Yayoi's eyes grew wide and she pressed her hand over her mouth, as though trying to control her excitement. 'Is that how I look?' she asked.
'A bit,' said Masako.
'Okay,' she said. 'But what should we do about the cat? It might be a problem if the kids make a fuss.'
'It'll come back,' said Masako, but Yayoi shook her head as if she knew better.
'It might be a problem,' she repeated. 'What'll we do?'
***
Masako started the car and pulled out of the alley. As she drove, the body in the trunk began weighing on her mind. What if she were stopped and searched for some reason? Or rear-ended? But thoughts that would make most people more cautious sent Masako speeding through the darkened streets as if someone were chasing her; and in fact someone was - the body in her trunk. Careful now, she told herself.

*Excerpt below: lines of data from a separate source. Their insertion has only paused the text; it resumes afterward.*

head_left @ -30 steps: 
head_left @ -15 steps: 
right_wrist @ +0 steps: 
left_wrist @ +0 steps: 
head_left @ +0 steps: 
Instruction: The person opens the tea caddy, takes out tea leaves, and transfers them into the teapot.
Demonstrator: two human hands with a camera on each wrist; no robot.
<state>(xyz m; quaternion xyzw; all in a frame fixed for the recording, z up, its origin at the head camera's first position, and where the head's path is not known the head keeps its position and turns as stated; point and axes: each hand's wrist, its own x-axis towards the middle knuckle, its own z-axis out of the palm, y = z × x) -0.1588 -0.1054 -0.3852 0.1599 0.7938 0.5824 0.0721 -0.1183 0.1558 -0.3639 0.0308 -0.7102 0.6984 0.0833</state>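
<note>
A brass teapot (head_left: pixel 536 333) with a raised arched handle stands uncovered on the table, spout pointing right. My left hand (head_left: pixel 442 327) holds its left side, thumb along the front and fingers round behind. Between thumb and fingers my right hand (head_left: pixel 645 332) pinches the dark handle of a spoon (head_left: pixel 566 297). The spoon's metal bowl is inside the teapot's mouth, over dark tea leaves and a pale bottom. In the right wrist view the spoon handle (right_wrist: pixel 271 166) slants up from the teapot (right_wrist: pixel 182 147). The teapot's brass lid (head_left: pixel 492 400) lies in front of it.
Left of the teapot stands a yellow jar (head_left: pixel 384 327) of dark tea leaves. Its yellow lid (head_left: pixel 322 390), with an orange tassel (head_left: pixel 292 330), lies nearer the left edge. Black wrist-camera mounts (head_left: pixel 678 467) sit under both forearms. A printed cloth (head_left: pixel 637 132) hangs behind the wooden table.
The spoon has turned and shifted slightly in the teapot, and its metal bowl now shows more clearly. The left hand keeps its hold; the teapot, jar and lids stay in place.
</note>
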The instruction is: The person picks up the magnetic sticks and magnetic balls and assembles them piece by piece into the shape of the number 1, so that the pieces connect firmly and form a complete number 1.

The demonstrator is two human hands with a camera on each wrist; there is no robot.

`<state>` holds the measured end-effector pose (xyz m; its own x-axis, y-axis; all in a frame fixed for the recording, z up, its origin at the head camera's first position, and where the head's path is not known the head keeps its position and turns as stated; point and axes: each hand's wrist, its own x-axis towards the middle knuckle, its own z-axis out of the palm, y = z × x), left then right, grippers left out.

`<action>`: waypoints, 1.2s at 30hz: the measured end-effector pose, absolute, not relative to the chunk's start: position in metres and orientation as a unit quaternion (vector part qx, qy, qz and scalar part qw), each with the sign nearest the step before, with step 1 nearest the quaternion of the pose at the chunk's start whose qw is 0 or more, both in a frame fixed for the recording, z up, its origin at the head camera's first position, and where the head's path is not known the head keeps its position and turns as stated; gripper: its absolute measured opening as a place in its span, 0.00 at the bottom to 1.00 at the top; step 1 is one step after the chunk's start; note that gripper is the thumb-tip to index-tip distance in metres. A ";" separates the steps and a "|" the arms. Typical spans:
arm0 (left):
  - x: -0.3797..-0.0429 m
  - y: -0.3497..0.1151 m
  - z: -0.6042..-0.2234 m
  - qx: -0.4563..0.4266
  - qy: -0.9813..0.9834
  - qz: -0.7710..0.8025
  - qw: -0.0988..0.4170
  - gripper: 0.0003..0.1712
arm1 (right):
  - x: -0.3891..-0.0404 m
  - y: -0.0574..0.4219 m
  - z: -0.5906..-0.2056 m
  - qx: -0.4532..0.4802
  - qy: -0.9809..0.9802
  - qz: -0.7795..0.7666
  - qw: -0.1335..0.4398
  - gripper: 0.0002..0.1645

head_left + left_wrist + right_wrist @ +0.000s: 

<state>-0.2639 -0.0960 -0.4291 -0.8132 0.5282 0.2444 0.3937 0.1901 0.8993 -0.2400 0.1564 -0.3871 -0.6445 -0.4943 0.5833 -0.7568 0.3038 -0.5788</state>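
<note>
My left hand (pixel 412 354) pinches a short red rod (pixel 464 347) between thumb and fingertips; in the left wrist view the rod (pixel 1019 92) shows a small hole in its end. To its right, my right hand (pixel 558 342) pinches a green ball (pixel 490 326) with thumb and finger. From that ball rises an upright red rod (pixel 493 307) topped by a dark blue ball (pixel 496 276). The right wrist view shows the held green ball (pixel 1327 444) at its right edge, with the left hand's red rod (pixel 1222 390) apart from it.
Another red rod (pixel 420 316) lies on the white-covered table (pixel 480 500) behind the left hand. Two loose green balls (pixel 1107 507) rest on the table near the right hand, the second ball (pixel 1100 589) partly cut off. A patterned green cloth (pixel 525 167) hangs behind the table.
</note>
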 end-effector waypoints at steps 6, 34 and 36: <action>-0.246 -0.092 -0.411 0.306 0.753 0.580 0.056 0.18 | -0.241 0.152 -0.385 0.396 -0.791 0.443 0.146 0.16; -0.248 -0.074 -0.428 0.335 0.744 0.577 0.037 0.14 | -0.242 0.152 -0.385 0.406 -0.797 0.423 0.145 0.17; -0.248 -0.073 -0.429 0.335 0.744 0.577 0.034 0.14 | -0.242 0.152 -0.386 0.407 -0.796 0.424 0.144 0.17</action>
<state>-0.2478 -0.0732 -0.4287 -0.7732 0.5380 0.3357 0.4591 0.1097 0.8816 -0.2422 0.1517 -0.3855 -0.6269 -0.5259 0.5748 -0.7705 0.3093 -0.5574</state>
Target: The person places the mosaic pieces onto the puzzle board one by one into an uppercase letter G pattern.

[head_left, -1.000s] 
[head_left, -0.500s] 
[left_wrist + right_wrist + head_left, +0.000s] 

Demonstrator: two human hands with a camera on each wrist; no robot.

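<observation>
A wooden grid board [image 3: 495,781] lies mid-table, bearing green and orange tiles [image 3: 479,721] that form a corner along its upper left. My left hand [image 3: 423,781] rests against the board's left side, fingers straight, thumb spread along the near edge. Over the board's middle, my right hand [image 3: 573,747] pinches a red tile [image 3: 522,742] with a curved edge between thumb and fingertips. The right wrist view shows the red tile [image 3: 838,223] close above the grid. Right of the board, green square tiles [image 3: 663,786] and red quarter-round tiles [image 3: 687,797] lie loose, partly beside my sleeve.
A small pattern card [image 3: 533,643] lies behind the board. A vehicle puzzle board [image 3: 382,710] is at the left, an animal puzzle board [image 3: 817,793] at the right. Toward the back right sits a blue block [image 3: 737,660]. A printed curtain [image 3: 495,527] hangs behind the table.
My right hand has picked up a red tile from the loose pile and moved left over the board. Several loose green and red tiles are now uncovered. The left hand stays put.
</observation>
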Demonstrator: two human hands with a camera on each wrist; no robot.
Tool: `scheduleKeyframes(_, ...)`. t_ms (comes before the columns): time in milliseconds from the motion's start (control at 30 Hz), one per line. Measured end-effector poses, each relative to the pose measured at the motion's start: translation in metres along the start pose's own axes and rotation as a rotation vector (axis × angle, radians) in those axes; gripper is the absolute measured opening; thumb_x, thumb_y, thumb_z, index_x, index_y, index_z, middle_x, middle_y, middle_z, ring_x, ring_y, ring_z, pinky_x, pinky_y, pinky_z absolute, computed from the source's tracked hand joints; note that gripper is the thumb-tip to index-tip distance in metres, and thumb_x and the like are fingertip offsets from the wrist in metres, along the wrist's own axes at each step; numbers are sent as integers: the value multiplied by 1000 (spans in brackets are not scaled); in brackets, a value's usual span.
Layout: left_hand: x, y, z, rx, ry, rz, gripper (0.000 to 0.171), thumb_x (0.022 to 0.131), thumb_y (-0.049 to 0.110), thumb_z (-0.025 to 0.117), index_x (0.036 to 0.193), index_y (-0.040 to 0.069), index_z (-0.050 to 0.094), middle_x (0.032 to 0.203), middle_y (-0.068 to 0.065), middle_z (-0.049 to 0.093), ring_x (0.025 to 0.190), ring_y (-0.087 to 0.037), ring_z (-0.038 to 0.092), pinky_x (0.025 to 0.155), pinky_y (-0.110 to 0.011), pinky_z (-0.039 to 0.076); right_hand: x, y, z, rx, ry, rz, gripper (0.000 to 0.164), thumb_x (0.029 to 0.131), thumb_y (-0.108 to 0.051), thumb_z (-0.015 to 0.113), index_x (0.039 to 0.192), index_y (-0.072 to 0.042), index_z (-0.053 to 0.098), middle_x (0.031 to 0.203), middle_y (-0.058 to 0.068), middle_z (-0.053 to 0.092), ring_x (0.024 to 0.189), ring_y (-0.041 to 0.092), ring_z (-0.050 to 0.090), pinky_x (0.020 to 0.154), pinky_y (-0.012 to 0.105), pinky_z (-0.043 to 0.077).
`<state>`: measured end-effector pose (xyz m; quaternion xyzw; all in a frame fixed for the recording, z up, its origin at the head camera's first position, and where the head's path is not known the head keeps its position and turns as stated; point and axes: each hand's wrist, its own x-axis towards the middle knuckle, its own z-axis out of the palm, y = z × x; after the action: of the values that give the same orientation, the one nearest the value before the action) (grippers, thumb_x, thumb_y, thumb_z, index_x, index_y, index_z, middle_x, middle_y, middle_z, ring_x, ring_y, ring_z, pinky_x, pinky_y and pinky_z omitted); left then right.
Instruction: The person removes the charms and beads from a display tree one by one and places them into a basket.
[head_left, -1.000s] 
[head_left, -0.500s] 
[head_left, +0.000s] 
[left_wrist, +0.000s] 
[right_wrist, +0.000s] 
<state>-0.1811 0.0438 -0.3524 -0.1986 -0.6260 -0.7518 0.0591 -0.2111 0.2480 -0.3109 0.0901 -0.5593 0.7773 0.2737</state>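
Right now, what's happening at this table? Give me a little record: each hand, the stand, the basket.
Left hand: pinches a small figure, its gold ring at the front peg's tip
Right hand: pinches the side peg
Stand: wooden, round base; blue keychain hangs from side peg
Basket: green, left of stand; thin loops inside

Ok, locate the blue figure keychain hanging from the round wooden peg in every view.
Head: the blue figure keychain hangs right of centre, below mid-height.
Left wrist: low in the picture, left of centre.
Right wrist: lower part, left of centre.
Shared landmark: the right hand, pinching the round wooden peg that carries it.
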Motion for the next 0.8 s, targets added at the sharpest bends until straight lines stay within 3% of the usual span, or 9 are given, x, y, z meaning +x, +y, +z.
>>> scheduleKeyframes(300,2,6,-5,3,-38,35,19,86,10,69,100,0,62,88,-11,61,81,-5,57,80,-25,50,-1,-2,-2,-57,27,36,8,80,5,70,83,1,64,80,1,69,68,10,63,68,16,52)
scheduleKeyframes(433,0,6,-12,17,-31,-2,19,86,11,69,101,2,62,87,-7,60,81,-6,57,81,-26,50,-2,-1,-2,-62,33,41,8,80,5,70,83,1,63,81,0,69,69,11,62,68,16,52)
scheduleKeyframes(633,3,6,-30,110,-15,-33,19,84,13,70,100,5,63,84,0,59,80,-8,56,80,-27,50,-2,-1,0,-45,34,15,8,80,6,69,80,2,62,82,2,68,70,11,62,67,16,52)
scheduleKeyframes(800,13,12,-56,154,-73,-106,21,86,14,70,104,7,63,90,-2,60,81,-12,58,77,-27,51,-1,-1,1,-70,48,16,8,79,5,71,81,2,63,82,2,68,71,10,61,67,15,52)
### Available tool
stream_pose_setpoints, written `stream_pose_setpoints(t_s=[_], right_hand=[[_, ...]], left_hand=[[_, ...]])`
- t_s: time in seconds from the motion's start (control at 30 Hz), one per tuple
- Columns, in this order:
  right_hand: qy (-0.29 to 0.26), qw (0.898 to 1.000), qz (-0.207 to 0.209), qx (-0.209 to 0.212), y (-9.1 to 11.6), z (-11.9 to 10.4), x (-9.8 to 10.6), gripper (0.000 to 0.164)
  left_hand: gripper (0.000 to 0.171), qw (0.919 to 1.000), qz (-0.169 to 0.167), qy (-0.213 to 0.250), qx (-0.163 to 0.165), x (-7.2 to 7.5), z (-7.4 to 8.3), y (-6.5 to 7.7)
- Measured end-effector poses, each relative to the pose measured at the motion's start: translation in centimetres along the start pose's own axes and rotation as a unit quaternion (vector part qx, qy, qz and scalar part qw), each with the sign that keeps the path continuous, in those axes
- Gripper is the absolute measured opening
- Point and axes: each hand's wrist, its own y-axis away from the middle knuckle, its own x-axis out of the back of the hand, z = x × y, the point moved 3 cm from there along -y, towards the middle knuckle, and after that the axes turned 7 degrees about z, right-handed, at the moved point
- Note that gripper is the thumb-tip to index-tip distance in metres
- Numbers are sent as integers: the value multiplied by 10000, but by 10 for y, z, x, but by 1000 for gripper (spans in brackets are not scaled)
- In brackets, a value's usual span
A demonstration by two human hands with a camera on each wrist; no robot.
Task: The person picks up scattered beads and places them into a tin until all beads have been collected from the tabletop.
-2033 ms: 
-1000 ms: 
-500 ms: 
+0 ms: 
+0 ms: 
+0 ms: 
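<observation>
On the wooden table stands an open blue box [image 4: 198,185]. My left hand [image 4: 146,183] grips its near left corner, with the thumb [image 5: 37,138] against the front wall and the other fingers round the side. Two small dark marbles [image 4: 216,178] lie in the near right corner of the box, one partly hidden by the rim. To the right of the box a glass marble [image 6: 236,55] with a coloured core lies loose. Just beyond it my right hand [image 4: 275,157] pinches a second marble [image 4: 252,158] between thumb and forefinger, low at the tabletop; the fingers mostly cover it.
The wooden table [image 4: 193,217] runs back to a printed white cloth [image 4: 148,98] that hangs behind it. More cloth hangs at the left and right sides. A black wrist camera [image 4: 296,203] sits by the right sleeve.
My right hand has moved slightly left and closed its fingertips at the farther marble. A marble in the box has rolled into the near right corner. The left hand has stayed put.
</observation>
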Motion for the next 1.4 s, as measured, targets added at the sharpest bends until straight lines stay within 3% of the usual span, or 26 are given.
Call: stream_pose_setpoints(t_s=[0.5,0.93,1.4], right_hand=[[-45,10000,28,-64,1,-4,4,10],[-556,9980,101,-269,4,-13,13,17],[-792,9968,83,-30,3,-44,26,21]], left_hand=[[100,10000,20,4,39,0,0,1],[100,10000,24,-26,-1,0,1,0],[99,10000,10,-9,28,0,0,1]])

When she finally reached the parking lot, Kuniko's Golf was already in its usual spot. She was probably worried about being late and had gone on ahead. Masako climbed out of the car, lit a cigarette, and glanced around the lot. Tonight, for the first time, there was no trace of the usual stench of fried food and exhaust fumes, though maybe she was just too nervous to smell it. Walking around behind the car, she stared at the trunk. There was a body in there, and tomorrow she would be figuring out how to get rid of it; and here she was, doing things she wouldn't have even been able to imagine a few hours ago. The thought made her realise that she could perhaps understand Yayoi's sense of liberation.
After checking once more to make sure that the trunk was locked, she set out along the dark road, cigarette still in hand. She didn't have much time left, and tonight of all nights she wanted to avoid doing anything out of the ordinary that would attract attention. But just as she was coming to the abandoned factory that lined one side of her route, a man in a cap jumped out of the shadows on the left and grabbed her arm. Shocked, but trying not to lose control, she realised that she'd completely forgotten about the reports of a pervert of some kind lurking in the area. Before she could even cry out, the man began dragging her toward the empty building.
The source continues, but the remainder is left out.